In 1934, limited production of the PPD-34 began, and in 1935 it was officially accepted into service. It was the second significant submachine gun in service with the USSR after the Thompson. In 1938, a small update was carried out, with the new model being designated PPD-34/38. However, the submachine gun was still considered a weapon only for certain units and most of them served in the police. About 5,000 PPD-34 and PPD-34/38 were produced until 1939, after which the decision was made to suspend production.

However, the Winter War turned everything upside down. Production of the PPD-34/38 was resumed at an emergency pace. In 1940, a number of design changes were introduced to make production easier and cheaper. Further improvements led to the appearance of the PPD-40, in particular with a new type of magazine. Although it was replaced by the PPSh-41, the PPD-40 was produced until 1943, due to the war.

In 1942, a modernized version of the PPD-42 with a pistol grip and a folding stock in the MP 40 style, fed from 30-round box magazines, was presented for testing, but it lost the competition to the PPS.

Degtyaryov PPD-29

Degtyaryov PPD-29 - 7.63x25mm Mauser

The Pistolet-Pulemot Degtyarova 1929 (Degtyaryov submachine gun 1929) is a prototype Soviet 7.63×25mm Mauser submachine gun developed in 1929. The submachine gun is sometimes referred to as the "PPD-29" or "PPD-30". Externally, it resembled the DP Light Machine Gun constructed a few years earlier. Due to the complicated magazine system and 7.63x25mm ammunition, the Mauser did not arouse the interest of the Soviet Army. It was tested by the Red Army in June and July 1930 against two competing designs by Tokarev and Korovin. None of the weapons tested were considered adoptable, and the Degtyaryov in particular was deemed overweight and had an excessive rate of fire. But Degtyaryov was given the green light to further modify the weapon. The main change in the next prototypes was to be the switch to the Russian 7.62x25mm Tokarev ammunition (which was slightly different from the Mauser ammunition) and the use of a more classic weapon design. PPD-29 did not enter service. A good fact is that the Prototype is currently kept in the Military Historical Museum of Artillery, Engineers and Signal Corps in Saint Petersburg, Russia.


(1929 - prototype only)

  • Type: Submachine Gun
  • Caliber: 7.63×25mm Mauser
  • Weight: 7.1 lbs (3.2 kg)
  • Length: 28 in (71 cm)
  • Feed System: 42-round magazine
  • Rate of Fire: 1200rpm

The Degtyaryov PPD-29 and variants can be seen in the following films, television series, video games, and anime used by the following actors:

Video Games

Title Appears as Mods Notes Date
Land of War: The Beginning 2021
Enlisted 2021

Degtyaryov PPD-31

Degtyaryov PPD-31 - 7.63×25mm Mauser / 7.62x25mm Tokarev. Early model.
Degtyaryov PPD-31 - 7.63×25mm Mauser / 7.62x25mm Tokarev. Late model.

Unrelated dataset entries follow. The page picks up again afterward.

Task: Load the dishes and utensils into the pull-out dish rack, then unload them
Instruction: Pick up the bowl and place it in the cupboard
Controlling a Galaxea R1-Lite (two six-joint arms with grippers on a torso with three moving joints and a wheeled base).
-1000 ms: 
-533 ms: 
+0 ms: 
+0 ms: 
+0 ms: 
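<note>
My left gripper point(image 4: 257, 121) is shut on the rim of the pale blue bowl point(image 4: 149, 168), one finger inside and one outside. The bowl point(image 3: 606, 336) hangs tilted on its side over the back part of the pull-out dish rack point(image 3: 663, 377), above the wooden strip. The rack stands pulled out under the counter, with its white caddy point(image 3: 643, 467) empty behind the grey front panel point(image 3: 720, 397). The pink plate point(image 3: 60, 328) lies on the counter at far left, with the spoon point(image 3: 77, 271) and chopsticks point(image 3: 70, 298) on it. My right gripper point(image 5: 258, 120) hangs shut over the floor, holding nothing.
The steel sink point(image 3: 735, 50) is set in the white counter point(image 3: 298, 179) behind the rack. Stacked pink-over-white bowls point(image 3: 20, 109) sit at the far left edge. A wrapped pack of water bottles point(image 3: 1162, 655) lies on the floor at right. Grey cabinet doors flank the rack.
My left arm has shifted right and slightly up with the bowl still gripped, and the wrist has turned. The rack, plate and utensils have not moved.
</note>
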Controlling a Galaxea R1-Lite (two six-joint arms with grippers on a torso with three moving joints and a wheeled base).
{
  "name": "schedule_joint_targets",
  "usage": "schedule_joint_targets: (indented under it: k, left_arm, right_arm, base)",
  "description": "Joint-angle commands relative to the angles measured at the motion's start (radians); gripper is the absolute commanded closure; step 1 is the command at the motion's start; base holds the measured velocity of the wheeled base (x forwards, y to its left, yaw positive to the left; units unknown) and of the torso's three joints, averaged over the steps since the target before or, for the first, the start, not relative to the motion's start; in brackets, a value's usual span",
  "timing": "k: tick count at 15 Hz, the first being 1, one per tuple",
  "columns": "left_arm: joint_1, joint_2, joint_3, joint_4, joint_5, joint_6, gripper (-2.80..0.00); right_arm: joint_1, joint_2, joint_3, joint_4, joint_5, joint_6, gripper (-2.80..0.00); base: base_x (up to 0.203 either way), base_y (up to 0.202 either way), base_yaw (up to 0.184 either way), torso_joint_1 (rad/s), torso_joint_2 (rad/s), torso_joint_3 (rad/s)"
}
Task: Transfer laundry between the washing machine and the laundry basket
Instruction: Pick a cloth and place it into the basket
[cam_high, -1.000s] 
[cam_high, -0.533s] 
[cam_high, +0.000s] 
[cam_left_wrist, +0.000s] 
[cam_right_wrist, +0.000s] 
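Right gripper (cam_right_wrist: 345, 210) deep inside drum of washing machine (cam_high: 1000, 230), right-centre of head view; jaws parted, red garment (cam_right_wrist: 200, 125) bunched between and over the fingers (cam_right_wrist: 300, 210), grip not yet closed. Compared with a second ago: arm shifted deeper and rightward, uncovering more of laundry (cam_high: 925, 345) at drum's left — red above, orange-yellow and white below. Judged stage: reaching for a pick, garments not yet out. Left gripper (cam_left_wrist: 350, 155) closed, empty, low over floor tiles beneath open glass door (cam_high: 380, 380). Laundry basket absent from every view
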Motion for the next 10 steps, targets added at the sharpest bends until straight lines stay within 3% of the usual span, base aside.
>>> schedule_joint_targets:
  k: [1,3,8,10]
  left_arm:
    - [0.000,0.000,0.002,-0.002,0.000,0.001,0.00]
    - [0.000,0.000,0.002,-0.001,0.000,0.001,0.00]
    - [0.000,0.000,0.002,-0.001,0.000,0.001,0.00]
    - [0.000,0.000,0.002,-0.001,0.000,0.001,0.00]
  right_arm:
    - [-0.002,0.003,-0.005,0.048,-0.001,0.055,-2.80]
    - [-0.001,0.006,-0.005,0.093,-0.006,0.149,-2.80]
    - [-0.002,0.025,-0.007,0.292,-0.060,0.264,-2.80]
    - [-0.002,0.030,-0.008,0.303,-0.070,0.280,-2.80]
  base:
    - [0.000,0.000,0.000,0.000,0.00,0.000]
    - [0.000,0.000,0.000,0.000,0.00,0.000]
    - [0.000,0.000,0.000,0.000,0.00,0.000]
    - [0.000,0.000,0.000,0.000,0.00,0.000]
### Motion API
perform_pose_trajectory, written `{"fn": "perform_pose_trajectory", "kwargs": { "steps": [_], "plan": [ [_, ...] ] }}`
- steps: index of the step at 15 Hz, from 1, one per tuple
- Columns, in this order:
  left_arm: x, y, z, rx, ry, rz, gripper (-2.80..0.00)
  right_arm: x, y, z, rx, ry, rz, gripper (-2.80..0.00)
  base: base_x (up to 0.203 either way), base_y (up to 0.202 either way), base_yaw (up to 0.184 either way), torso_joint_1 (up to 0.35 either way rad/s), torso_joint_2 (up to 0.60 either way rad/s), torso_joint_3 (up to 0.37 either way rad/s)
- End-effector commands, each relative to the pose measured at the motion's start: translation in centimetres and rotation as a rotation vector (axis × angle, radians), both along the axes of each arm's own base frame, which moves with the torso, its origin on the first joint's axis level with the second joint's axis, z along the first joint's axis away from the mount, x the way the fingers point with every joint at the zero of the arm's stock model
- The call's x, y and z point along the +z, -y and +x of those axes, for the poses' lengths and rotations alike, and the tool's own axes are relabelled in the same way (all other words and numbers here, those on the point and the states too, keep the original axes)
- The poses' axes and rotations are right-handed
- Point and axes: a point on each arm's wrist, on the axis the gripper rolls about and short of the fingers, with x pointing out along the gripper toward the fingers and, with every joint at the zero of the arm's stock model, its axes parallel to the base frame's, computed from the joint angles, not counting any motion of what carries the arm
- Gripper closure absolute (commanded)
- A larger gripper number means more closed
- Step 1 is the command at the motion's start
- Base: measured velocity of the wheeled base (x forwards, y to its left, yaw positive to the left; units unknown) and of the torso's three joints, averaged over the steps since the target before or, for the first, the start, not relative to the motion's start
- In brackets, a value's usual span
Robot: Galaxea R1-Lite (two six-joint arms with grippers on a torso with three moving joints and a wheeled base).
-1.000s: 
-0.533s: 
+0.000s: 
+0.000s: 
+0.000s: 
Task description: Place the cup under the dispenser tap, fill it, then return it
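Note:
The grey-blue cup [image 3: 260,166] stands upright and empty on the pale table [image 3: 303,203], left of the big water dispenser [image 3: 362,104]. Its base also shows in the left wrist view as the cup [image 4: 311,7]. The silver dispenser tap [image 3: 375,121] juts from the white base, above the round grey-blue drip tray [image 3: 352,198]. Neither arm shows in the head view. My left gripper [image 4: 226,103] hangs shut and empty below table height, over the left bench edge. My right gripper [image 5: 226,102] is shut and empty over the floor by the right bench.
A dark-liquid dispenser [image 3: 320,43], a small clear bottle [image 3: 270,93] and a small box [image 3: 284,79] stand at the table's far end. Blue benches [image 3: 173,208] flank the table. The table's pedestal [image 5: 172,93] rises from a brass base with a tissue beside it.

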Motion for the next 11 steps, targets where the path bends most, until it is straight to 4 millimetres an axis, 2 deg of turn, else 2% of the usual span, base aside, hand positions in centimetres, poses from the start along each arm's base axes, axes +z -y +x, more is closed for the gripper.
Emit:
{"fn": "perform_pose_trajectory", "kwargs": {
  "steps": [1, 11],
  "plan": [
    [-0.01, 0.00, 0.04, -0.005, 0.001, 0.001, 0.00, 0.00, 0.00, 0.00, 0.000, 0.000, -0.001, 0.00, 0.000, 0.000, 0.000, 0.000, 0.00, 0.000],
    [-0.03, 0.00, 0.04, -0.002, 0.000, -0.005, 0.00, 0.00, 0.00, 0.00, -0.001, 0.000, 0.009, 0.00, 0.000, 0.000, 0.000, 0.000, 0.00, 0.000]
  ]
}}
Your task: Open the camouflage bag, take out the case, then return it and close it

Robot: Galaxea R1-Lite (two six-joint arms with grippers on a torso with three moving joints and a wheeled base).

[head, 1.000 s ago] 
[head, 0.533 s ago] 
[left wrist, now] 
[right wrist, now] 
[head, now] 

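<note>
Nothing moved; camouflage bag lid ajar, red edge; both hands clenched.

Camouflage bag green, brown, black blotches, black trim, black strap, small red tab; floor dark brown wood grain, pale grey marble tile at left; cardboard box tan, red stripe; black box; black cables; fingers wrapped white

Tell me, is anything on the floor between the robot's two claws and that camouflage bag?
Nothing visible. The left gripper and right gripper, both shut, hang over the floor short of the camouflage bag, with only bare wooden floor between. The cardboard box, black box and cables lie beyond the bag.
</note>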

The Pistolet-Pulemot Degtyarova 1931 (Degtyaryov submachine gun 1931) was a Russian prototype submachine gun designed by Vasily Degtyarov. The submachine gun was developed in early 1931 after the previous breech-locking PPD-29 submachine gun was rejected. For this new weapon, Degtyaryov used a more basic action and a standard box magazine instead of a flat-shell drum. In 1932–1933, the Red Army tested the Model 1931 against several competing designs by Tokarev, Prilutsky, Kolesnikov, and Korovin. Of these prototypes, Degtyaryov was considered the best and received funding for further improvements, which over the next few years resulted in the development of the PPD-34 submachine gun. The PPD-31 was a simple reverse-action submachine gun chambered for the standard Soviet 7.62x25mm Tokarev pistol cartridge. It was fed from a curved, 25-round box magazine and equipped with a fire selector for semi-automatic and fully automatic firing.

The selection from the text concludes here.